My 2 cents, I think this is a strategically released psy op to start the US withdrawl from Afghanistan, "the rollout" as that other commenter noted. The administration can pretend to be outraged about the security breach or say there is nothing new here but I think they know it's time to cut their losses while setting up a cover story. I'm thinking of a post I saw about Colonel Fletcher Prouty's work on the CIA in the 1970's. Prouty claimed the CIA and the Nixon administration knew the US would soon withdraw from Vietnam so the CIA leaked the Pentagon Papers to make Nixon take the hit for it in the public's eyes. I'm wondering if something similar is at work right now as the "sharks" start feeding on each other over who lost Afghanistan and their trying to get their legacies into place.

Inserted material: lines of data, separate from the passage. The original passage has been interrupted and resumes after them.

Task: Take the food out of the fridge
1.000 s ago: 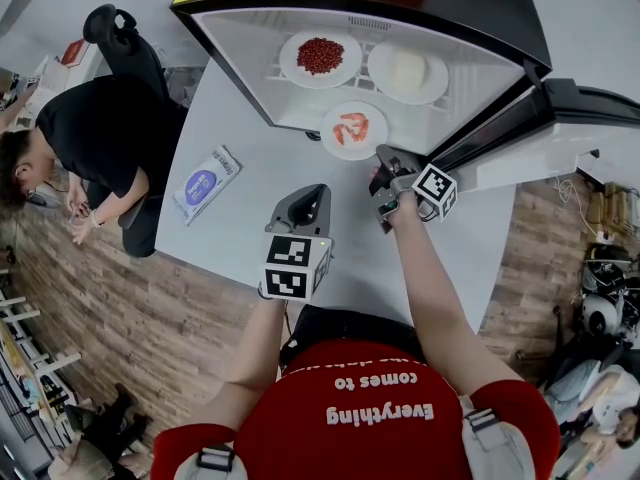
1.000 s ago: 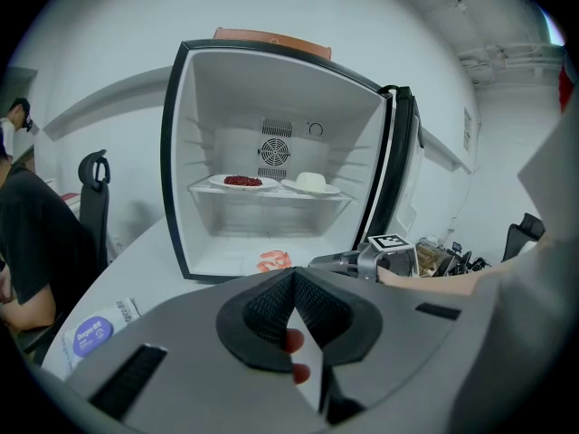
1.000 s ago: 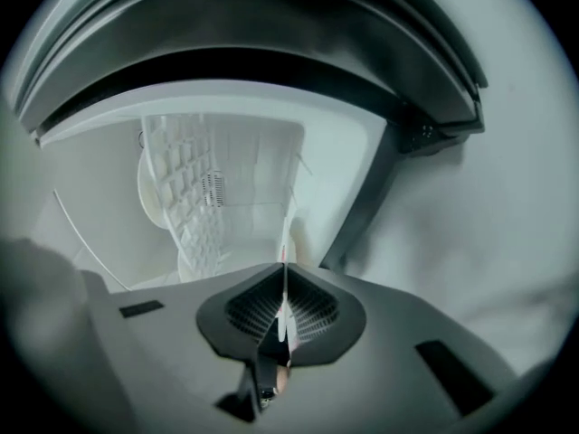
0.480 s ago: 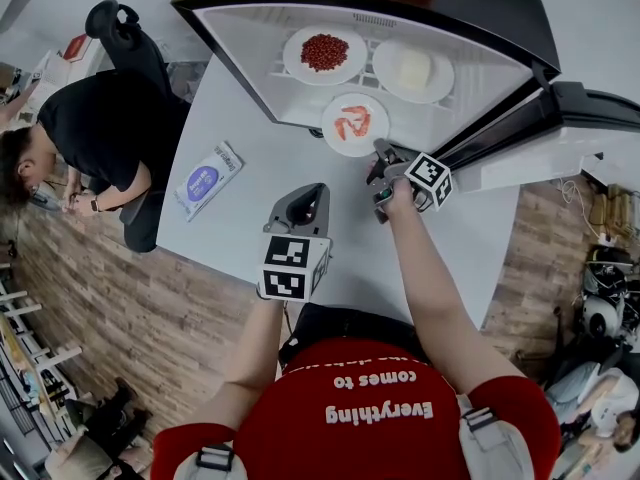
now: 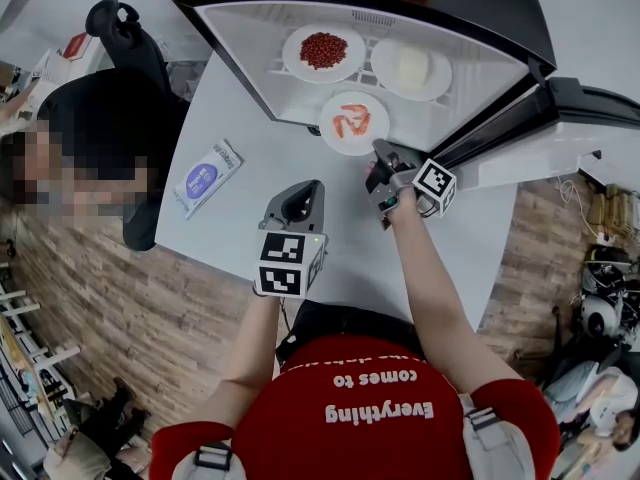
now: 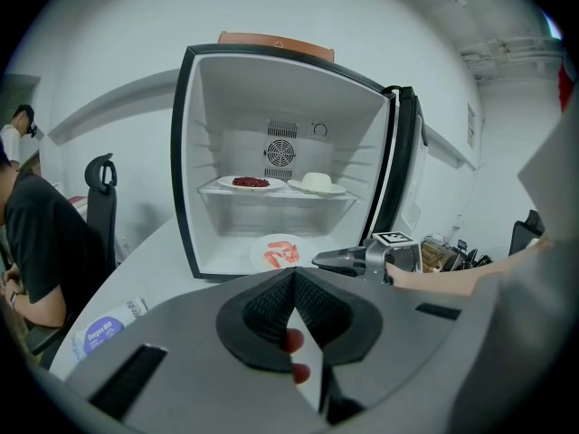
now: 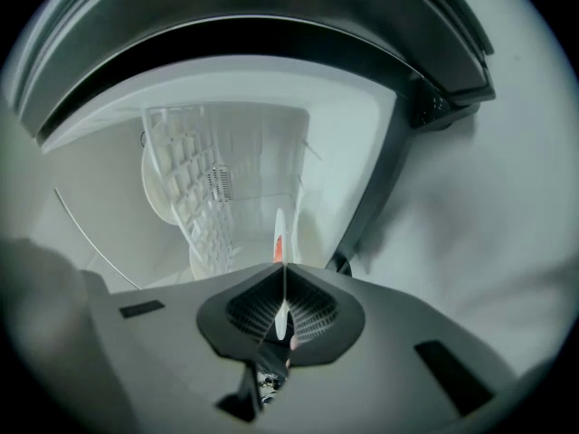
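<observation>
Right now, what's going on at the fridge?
A person works two handheld tools at an open fridge on a table. The right tool is closing on the rim of the shrimp plate on the fridge floor; the plate is not out yet. The left tool is shut, empty, and hangs over the table. A plate of red beans and a plate of white food sit on the shelf.

White shrimp plate (image 5: 353,122) on open fridge (image 5: 245,58) floor — bean plate (image 5: 323,52), white-food plate (image 5: 411,68) on the shelf (image 5: 367,46).
</observation>
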Demonstrator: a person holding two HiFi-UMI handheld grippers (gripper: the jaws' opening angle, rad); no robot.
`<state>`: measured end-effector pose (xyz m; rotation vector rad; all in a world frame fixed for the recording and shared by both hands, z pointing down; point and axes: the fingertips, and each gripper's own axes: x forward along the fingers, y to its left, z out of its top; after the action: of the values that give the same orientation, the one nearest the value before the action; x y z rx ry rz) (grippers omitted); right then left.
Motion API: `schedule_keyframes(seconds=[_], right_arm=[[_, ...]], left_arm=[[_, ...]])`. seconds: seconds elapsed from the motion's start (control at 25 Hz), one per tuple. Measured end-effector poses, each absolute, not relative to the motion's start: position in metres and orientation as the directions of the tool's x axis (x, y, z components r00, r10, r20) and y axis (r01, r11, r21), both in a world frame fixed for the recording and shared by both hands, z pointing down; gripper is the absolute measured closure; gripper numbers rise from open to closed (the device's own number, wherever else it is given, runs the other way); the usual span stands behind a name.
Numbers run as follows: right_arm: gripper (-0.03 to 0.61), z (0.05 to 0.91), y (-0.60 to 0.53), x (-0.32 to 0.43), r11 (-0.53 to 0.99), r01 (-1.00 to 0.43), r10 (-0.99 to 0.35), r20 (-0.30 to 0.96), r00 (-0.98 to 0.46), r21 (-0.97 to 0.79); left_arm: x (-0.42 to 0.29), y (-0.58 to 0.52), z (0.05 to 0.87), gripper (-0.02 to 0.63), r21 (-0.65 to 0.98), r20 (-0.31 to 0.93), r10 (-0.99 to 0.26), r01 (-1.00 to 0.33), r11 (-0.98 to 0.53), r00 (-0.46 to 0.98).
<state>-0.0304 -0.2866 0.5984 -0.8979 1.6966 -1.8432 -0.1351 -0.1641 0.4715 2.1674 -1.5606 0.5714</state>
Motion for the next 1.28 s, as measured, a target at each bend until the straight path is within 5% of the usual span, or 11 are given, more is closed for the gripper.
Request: schedule_keyframes(seconds=[1.28], right_arm=[[0.558,0.523,-0.117,0.046,-0.006,-0.061,-0.705,0.047,-0.708,-0.998]], left_arm=[[-0.041,-0.098,0.475,0.609,0.097,0.56,-0.67,-0.841,-0.532,0.488]])
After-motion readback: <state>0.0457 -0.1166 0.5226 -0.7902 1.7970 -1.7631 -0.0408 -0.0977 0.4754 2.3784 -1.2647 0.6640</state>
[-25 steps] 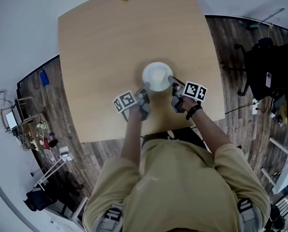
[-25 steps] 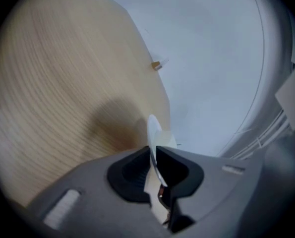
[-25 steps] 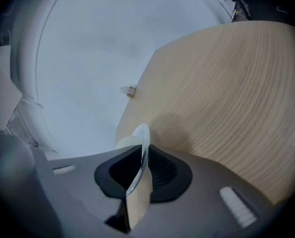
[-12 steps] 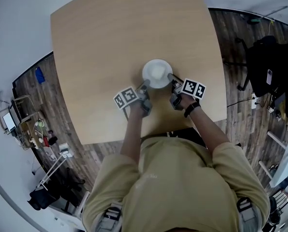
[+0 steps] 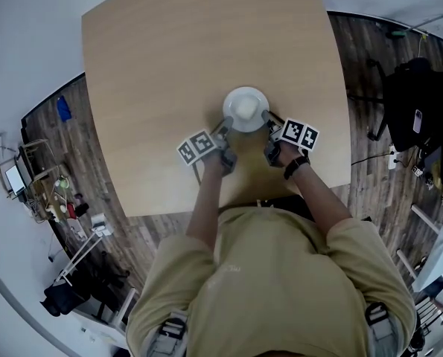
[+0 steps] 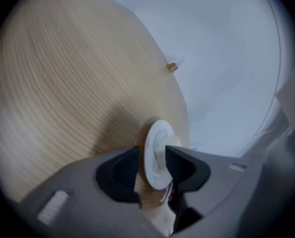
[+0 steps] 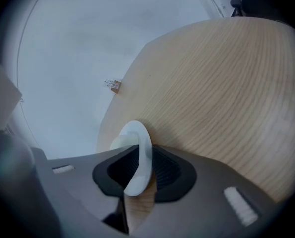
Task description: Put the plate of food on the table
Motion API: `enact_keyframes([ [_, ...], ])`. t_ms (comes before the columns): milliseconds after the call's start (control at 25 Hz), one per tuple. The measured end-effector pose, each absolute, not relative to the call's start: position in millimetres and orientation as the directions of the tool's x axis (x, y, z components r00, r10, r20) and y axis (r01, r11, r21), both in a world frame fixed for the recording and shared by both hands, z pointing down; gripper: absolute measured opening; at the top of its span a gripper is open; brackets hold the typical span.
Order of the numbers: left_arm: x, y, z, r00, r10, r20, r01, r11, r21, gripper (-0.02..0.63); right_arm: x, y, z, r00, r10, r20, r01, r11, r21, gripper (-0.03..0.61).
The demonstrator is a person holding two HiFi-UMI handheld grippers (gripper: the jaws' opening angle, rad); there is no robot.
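Releasing seemed the step: the round white plate of pale food [image 5: 246, 109] sat on the light wooden table [image 5: 154, 65], its rim loose between the opening jaws of left gripper [image 5: 223, 131] and right gripper [image 5: 266, 118]; the next move called for drawing both back level.

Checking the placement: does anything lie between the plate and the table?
Nothing visible does. The plate sits directly on the table; the left gripper and right gripper have its rim between their opening jaws.
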State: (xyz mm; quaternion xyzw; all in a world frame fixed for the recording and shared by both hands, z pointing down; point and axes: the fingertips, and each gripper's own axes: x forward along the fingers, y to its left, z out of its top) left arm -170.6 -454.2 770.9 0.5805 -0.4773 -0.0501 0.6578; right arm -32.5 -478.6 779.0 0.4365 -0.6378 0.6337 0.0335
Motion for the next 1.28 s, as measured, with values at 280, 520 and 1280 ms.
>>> enact_keyframes([
  [280, -176, -444, 761, 0.512, -0.636, 0.578, -0.526, 0.300, 0.796, 0.156, -25, -484, 760, -0.604, -0.535, 0.590, -0.667, -0.065, -0.742, 0.176],
  [520, -174, -447, 730, 0.470, -0.685, 0.557, -0.630, 0.183, 0.755, 0.181, -11, -488, 725, -0.618, -0.555, 0.556, -0.708, 0.088, -0.700, 0.162],
  [1280, -164, -407, 522, 0.162, -0.943, 0.291, -0.985, -0.136, 0.108, 0.000, 39, -450, 512, -0.535, -0.799, 0.276, -0.845, 0.510, -0.162, -0.006],
])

FWIW, I also think Gen. McChrystal brought the Rolling Stone reporter in on purpose to as a clever way to get himself relieved of command because he realized his Counterinsurgency strategy was not going as planned and he needed to save face. US intel was already assesing that the Taliban could sustain itself indefinitely back in Dec of 2009. The even more recent intel reports from earlier this summer were pretty dismal too.So what better way to go out than as a military vet "narced on" by a reporter from a "dirty hippie" magazine and fired by a Democrat President.

4:56 AM  
Anonymous Anonymous said...

I have recently read somewhere that the Washington Post owns Salon magazine. It relates to this story in the lack of media outlets and that the outlet remaining need to rely on the Government for press releases and access. Plus the embedde reporter problem. So then Assange just decides to pick the NYT as one of his collaborator organizations....


5:06 AM  
Anonymous The "Roll Out" Guy said...

@Walt -

What you say makes sense. We should also consider that this is a mid-term election year. As such, it'd be better for Obama to get this out of the way now before 2012. Plus, it's their last chance to blame the GOP for the way the war has been conducted. After the 2010 election the Dems wholly own the war (figuratively speaking, politically).

In short - there may be electoral / campaigning strategies at work here in addition to military ones.